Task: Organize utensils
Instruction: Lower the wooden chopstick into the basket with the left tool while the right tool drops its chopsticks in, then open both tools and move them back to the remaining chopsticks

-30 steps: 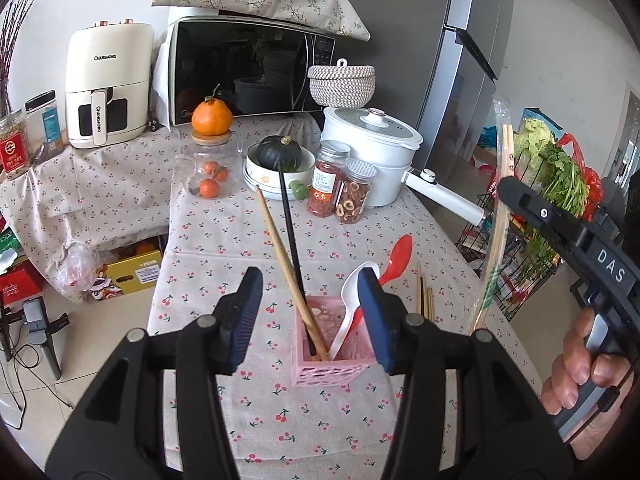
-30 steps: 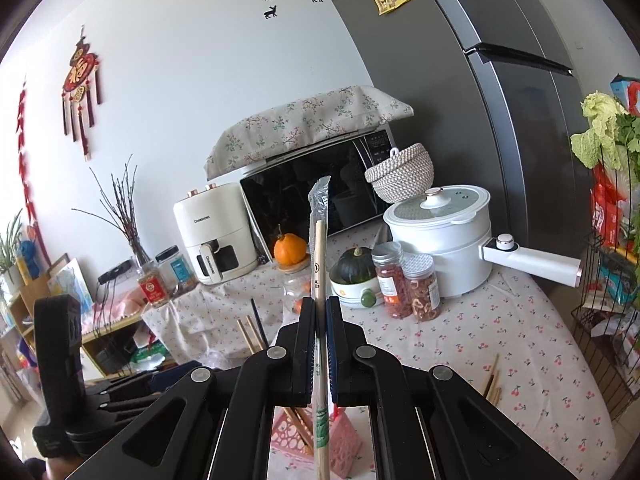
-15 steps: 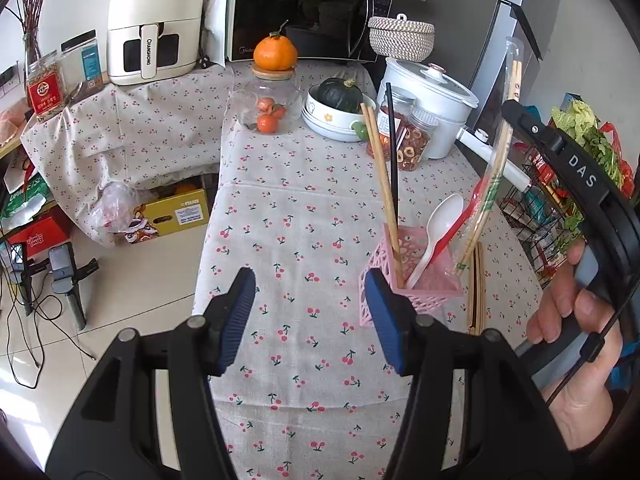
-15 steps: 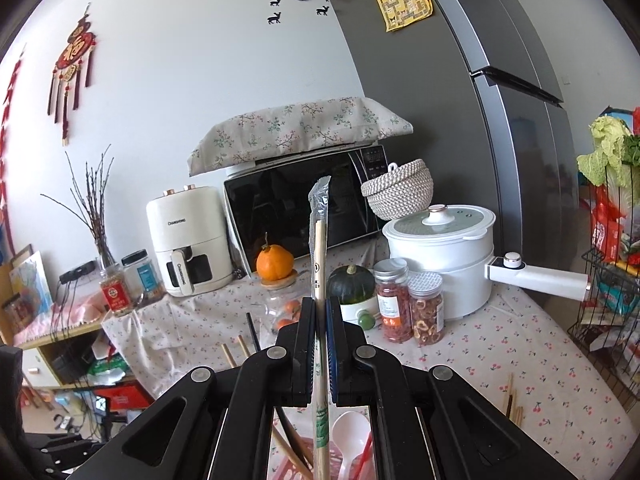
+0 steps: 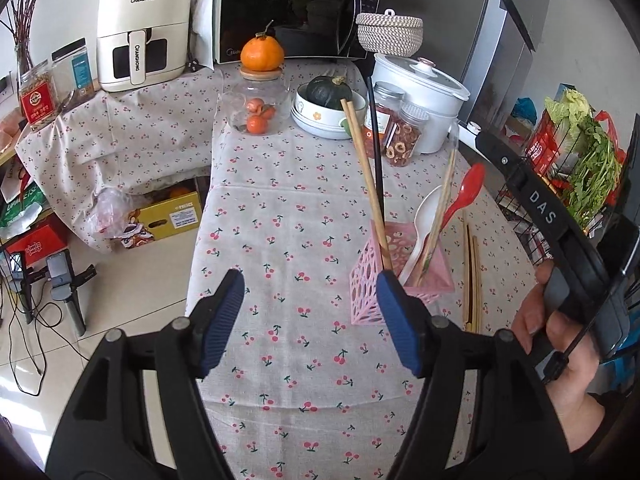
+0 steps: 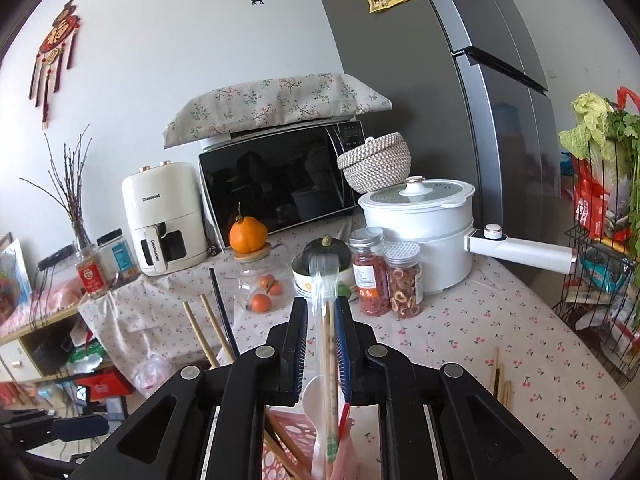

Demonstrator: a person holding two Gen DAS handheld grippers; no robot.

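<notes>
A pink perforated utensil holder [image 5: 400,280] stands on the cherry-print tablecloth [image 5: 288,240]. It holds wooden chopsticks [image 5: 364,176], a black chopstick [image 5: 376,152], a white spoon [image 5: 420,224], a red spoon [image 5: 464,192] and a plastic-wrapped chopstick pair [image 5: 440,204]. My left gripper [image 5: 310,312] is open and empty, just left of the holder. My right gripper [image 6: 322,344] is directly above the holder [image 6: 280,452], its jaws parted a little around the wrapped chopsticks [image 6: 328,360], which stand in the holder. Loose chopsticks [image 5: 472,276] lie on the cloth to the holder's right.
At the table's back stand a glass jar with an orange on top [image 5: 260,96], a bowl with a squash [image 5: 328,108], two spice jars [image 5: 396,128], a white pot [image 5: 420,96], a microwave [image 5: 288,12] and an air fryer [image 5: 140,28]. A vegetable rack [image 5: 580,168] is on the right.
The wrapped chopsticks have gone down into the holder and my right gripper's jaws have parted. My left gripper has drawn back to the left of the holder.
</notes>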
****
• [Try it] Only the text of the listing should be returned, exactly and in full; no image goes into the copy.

• [Task output]
Task: Organize utensils
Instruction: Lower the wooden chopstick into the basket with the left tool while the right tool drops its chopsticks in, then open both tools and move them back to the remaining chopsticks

-30 steps: 
-30 steps: 
-15 steps: 
-15 steps: 
+0 steps: 
+0 steps: 

Demonstrator: a person holding two Gen DAS handheld grippers; no robot.

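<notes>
A pink perforated utensil holder [image 5: 400,280] stands on the cherry-print tablecloth [image 5: 288,240]. It holds wooden chopsticks [image 5: 364,176], a black chopstick [image 5: 376,152], a white spoon [image 5: 420,224], a red spoon [image 5: 464,192] and a plastic-wrapped chopstick pair [image 5: 440,204]. My left gripper [image 5: 310,312] is open and empty, just left of the holder. My right gripper [image 6: 322,344] is directly above the holder [image 6: 280,452], its jaws parted a little around the wrapped chopsticks [image 6: 328,360], which stand in the holder. Loose chopsticks [image 5: 472,276] lie on the cloth to the holder's right.
At the table's back stand a glass jar with an orange on top [image 5: 260,96], a bowl with a squash [image 5: 328,108], two spice jars [image 5: 396,128], a white pot [image 5: 420,96], a microwave [image 5: 288,12] and an air fryer [image 5: 140,28]. A vegetable rack [image 5: 580,168] is on the right.
The wrapped chopsticks have gone down into the holder and my right gripper's jaws have parted. My left gripper has drawn back to the left of the holder.
</notes>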

There's nothing left to add to the output.